Yes, this would also be a good way to approach it, especially the idea of making bigger ships slower. Thanks for sharing your ideas.
Your English is good too, I wouldn't have known it wasn't your native language if you hadn't mentioned it!
Several people have asked for multiple ship types in the past. I'm not totally opposed to it from a game design perspective (although there is an argument that it's unnecessary). The main reason that I don't see this happening is because it challenges some of the core assumptions made by the code and the interface design.
For example, how does sending ships work if you have multiple ship types at a planet? You would need to be able to select and move ship types separately. This requires:
* The code to be modified to keep track of and display multiple ship icons at each planet, which is certainly possible but would be a fair amount of work.
* It would multiply the number of art assets required; now I'd need not one ship icon per player colour, but 3-5 or more, which is not comfortably within my budget.
* It's also quite different from the current ship sending controls, where you select the
planet. Again, this is surmountable, but these are not the worst problems.
How would rally points work with multiple ship types? For a complete solution, you would need to be able to specify the number of ships to leave behind on a per-type basis. For example "leave 10 fighters and 1 battleship here". But this is inflexible since it will never keep cruisers behind unless you change the settings; so you can't substitute 2 cruisers for your 1 battleship without fiddling with the settings. The entire rationale for rally points is to
reduce the amount of micromanagement (fiddling) that you have to do. There are alternative designs, like just telling the computer how much "strength" to leave behind (where fighters have strength 1, a cruiser has strength 5 or whatever, etc.) and then either hard-coding a preference for leaving behind "big" ships or "small" ships or alternatively have a setting on each planet so the player can choose.
You'd need a more complicated interface for upgrading planets. All the statistics and achievements based around "destroying ships" and "losing ships" would have to be re-thought. The "total ship count" indicator would need either scrapping or heavily revising. Almost every single piece of the in-game interface would need changing in one way or another, whether it's displaying numbers of ships or letting you send ships or set rally points or upgrade planets. It would be a
huge change.
Every little behaviour change required would cause significant chunks of code to need rewriting, and completely new interface design. Good UI design takes time and requires additional art. Art is one of my weak points and takes me
ages to sort out. It took a couple of months and some significant expenses just to get the new achievement icons done, and they were done by a contractor and didn't have much effect on the in-game interface (unlike art for UI design would). If I'd done them myself it would been cheaper but have taken
much longer and the results would be heavily inferior. I'm no artist.

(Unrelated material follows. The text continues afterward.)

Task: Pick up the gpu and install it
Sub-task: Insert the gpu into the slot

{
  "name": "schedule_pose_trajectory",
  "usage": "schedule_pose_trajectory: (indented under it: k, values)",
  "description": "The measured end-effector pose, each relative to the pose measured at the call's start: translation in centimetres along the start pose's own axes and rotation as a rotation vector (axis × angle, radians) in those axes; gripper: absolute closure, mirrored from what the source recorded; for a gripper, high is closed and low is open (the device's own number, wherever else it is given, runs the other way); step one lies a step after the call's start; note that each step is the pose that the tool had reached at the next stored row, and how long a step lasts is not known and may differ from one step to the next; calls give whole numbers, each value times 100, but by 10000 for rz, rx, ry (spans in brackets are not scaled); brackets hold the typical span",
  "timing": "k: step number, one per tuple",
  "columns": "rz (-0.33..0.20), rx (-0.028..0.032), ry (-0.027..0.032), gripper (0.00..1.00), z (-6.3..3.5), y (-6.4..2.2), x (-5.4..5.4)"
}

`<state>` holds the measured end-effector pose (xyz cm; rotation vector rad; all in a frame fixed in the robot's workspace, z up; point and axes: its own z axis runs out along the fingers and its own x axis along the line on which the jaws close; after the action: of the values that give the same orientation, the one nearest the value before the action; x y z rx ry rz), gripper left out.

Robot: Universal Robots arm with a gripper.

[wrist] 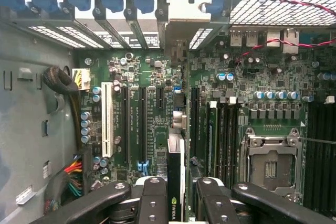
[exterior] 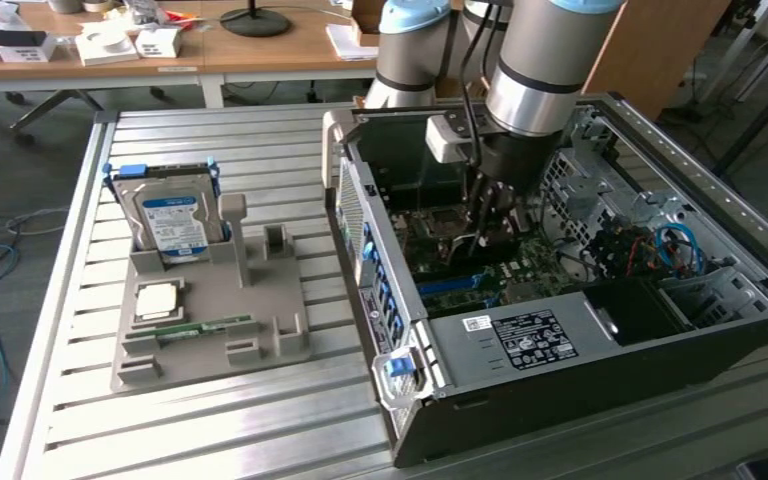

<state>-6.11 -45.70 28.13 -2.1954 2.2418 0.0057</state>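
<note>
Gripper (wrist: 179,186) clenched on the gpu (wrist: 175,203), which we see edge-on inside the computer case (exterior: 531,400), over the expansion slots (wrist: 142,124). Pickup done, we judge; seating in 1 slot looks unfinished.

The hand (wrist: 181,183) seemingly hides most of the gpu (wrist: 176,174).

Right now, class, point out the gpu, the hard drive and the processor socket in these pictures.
gpu (wrist: 175,182): wrist view, its edge near the logo.
hard drive (exterior: 175,224): exterior view, its blue-white label.
processor socket (wrist: 270,167): wrist view, its middle.
</note>
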Motion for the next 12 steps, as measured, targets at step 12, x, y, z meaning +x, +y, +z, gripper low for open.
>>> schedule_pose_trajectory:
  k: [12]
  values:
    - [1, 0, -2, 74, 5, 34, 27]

Add that to the other commitments in my life (university, work, etc.) and I estimate that this would take me more than a year of my life. This is more than a year that I wouldn't be spending on fixing bugs, making other improvements to the game, doing business and marketing-related activities to increase the exposure of the game and breathe some more life into the multiplayer scene, and making additional games. In fact I'm sure it would introduce a ton of additional bugs, some of which I would fix during the year but others which would linger through multiple successive versions. And I'd probably have to spend a lot of money and/or attention on getting new art done. All up we might be looking at 2 years before all of the changes were final and mostly bug-free.

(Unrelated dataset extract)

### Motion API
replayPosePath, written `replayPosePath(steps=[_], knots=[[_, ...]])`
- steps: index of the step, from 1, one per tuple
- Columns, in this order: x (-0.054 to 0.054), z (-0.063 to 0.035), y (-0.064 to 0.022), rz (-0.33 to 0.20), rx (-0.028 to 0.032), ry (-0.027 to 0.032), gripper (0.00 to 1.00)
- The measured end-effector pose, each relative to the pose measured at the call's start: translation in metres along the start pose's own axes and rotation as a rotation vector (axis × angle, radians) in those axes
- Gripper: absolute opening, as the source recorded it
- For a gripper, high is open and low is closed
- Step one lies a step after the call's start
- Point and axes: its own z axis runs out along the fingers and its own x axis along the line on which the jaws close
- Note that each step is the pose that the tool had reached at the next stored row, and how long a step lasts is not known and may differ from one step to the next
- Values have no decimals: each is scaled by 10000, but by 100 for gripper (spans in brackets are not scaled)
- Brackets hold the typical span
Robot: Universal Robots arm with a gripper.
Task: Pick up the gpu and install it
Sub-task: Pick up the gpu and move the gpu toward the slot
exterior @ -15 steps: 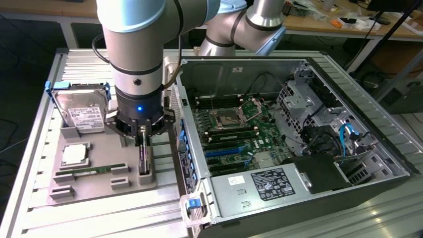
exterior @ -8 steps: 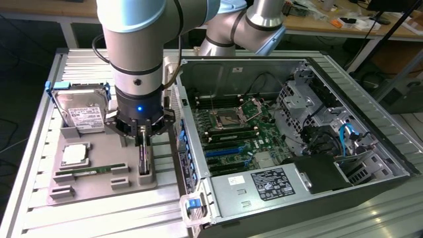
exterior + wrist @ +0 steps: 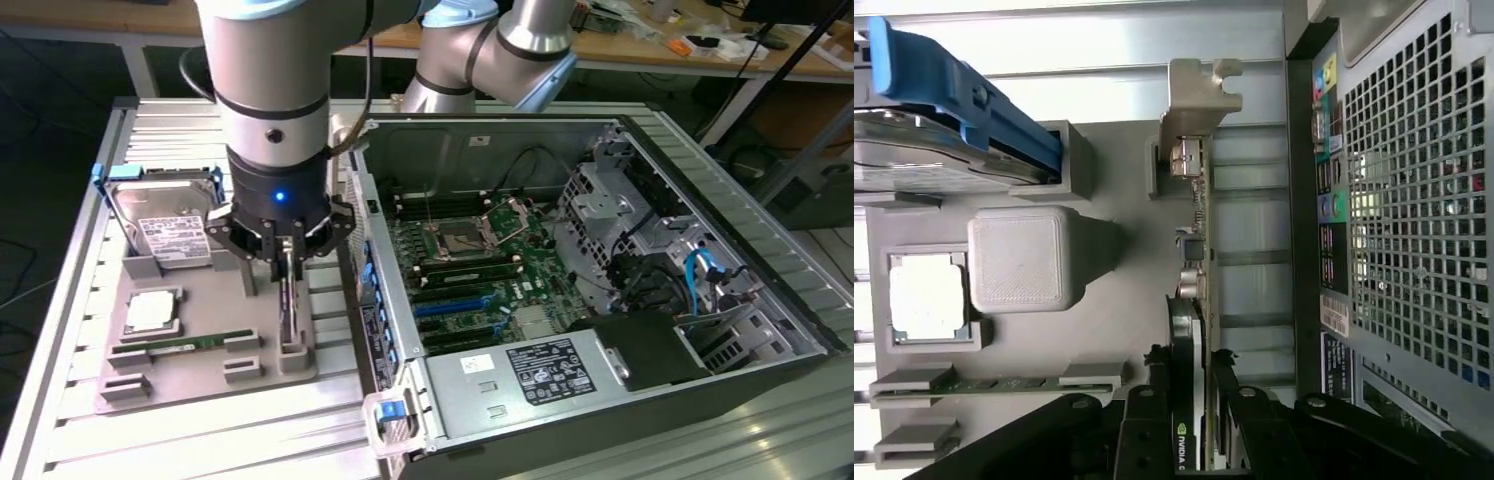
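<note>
Gpu (image 3: 288, 310) stands on edge in the grey parts tray (image 3: 200, 365), on the exterior view's left of the computer case (image 3: 454, 150); claw (image 3: 288, 258) pinches its upper edge; likely light, stiff, fragile, best held by board edges.

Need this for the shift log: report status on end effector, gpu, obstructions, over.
End effector shut on gpu. Gpu upright on edge in gray holder, not yet lifted. Open case's rear wall stands between it and motherboard.

Place: a robotics workshop is suggested.
Bench: a ribbed aluminium table (image 3: 174, 440) is seen under a silvery robot arm (image 3: 274, 90).
Hardware: an opened black computer case (image 3: 467, 150) is laid there.
</note>
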Motion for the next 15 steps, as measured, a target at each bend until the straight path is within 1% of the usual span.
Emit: replayPosePath(steps=[5,11,14,15], knots=[[0,-208,6,0,0,5,27],[1,-482,14,0,0,18,27],[1,-631,19,0,0,23,27],[1,-704,21,1,1,25,27]])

All this effort and all these problems to overcome, and the only two fundamental changes to the game would be:
* The addition of a few more strategic options
* An interface which is
incredibly more complex and thus difficult to comprehend and use
I think Mayhem Intergalactic is strategic enough as it is, and I prefer my user interfaces to be nice and simple.
So as you can see, I consider the benefits to be tiny compared to the enormous cost (for me, and indirectly for everyone else) of implementing such changes. Therefore I hope you understand why I won't be doing this.
Apologies for the really long explanation!
It
is a good game design idea. It's just unfortunate that it's weighed down by so many issues of practicality.